PHP random string for every PDO row

Question

I would like to create a random string for every row in my row for the field password - basically its a bulk password generator.

Unfortunately, when I hit the bulk reset button the passwords are reset to all the same string. I would like to have a different random string for each row.

Here is my code:

echo '<form method="post" action=""><input type="submit" name="bulk_password_reset" value="Bulk Password Reset" /></form>';
if (isset($_POST['bulk_password_reset'])) {
    $password = generateRandomString();
    while ($result = $sqlUpdate->fetch()) {
        $sqlUpdate = $dbh->prepare("UPDATE $tableName SET password = :password");
        $sqlUpdate-> execute(array(':password'=>$password));
        $sqlUpdate->execute();
        header('Location: su_password_reset.php');
    }
}

Here is my random string generator function:

//Generate random password
function generateRandomString($length = 10) {
    $characters = '0123456789abcdefghijklmnopqrstuvwxyzABCDEFGHIJKLMNOPQRSTUVWXYZ';
    $randomString = '';
    for ($i = 0; $i < $length; $i++) {
        $randomString .= $characters[rand(0, strlen($characters) - 1)];
    }
    return $randomString;
}

What am I doing wrong please?

Answer 1

You should place $password = generateRandomString(); inside while loop, and also add WHERE condition (I assume, you have id in your table) to apply each UPDATE to only one row.

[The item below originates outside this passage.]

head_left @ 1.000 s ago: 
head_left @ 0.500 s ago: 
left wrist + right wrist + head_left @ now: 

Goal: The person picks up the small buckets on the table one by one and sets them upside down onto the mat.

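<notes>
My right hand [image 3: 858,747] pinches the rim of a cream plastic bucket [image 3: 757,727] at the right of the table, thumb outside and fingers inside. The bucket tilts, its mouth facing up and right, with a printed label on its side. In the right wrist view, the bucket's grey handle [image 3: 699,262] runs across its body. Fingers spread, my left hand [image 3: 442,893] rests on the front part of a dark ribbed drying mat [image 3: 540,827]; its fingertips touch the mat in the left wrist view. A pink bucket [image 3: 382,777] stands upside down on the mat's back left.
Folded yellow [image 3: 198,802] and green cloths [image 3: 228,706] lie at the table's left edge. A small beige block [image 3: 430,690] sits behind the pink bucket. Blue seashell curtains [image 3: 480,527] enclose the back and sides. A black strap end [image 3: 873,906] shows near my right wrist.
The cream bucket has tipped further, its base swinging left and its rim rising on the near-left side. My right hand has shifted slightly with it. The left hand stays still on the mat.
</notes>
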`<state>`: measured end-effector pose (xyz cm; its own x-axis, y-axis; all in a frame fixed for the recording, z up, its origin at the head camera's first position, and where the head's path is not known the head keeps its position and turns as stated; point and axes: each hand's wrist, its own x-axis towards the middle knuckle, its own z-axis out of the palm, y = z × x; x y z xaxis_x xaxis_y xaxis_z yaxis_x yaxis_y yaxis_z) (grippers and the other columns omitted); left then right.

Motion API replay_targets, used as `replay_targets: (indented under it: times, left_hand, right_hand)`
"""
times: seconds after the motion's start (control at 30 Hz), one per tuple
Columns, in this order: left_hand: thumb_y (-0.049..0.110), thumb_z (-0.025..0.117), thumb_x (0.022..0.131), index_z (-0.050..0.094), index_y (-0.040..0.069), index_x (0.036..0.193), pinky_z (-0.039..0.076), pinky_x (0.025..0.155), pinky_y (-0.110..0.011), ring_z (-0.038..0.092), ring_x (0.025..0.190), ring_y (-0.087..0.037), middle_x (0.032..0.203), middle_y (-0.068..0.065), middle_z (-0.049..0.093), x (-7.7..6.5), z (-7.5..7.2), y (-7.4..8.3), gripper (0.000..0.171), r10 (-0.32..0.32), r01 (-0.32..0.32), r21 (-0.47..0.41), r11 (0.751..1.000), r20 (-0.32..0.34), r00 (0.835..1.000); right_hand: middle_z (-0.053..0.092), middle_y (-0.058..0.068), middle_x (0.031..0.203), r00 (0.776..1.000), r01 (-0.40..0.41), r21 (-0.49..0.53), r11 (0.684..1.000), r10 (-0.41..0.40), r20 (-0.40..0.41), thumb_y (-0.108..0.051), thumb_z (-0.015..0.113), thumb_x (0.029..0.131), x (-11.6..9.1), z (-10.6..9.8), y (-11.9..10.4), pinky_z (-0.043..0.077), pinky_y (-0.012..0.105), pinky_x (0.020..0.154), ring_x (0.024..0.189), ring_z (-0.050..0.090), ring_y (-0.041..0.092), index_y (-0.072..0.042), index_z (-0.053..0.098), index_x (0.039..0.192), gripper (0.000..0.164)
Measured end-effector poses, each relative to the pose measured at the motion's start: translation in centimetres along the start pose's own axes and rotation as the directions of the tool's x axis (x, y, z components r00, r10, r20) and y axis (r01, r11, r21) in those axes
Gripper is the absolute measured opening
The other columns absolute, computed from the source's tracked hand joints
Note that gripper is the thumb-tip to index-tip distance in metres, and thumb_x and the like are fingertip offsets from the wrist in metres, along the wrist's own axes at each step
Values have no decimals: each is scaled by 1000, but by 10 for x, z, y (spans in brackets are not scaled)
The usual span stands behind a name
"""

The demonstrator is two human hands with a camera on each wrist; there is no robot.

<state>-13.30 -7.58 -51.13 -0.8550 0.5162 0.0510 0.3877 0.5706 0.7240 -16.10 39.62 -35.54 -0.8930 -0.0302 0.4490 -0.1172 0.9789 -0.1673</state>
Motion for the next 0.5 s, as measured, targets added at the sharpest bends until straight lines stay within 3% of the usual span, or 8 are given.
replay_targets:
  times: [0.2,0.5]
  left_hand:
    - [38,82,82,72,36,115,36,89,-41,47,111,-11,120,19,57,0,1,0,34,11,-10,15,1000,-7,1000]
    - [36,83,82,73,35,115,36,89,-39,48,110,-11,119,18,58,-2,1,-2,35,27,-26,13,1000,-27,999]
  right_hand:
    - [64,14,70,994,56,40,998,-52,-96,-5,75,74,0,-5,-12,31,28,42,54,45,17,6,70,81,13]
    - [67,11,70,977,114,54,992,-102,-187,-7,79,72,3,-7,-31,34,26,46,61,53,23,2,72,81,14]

$sqlSelect = $dbh->query("SELECT id FROM $tableName"); // select ids where you want to change passwords
while ($result = $sqlSelect->fetch()) {
    $password = generateRandomString();
    $sqlUpdate = $dbh->prepare("UPDATE $tableName SET password = :password WHERE id = :id");
    $sqlUpdate->execute(array(':password'=>$password, ':id'=>$result['id']));
    header('Location: su_password_reset.php');
}

UPD I am no pretty sure about syntax, but this gives you an idea, what you need to do (select id for each row, generate password, then update password for this row only).

Answer 2

<?php
$password = generateRandomString(); // Move this inside your while loop
while ($result = $sqlUpdate->fetch())
{
    $password = generateRandomString(); // Like so...
}

// Change function generateRandomString($length = 10) {...} to...
function generateRandomString()
{
    return md5(rand().time());
}

And add a where clause to your update query.

Answer 3

This seems to be the problem:

UPDATE $tableName SET password = :password

You aren't specifying a WHERE clause in your UPDATE statement, so it is being applied to the entire column rather than a specific row.

Answer 4

Try moving your $password = generatRandomString() inside your while loop

while ($result = $sqlUpdate->fetch()) {
    $password = generateRandomString();
    $sqlUpdate = $dbh->prepare("UPDATE $tableName SET password = :password");
    $sqlUpdate-> execute(array(':password'=>$password));
    $sqlUpdate->execute();
    header('Location: su_password_reset.php');
}

Answer 5

Move this inside your while loop:

$password = generateRandomString();

Currently you're calculating the $password just once, then using that value for every row.

Additionally, your UPDATE clause isn't restricted to any matching criteria. Each cycle through the loop, you're updating every row in the table. You need to add a WHERE clause to restrict the update to that particular row.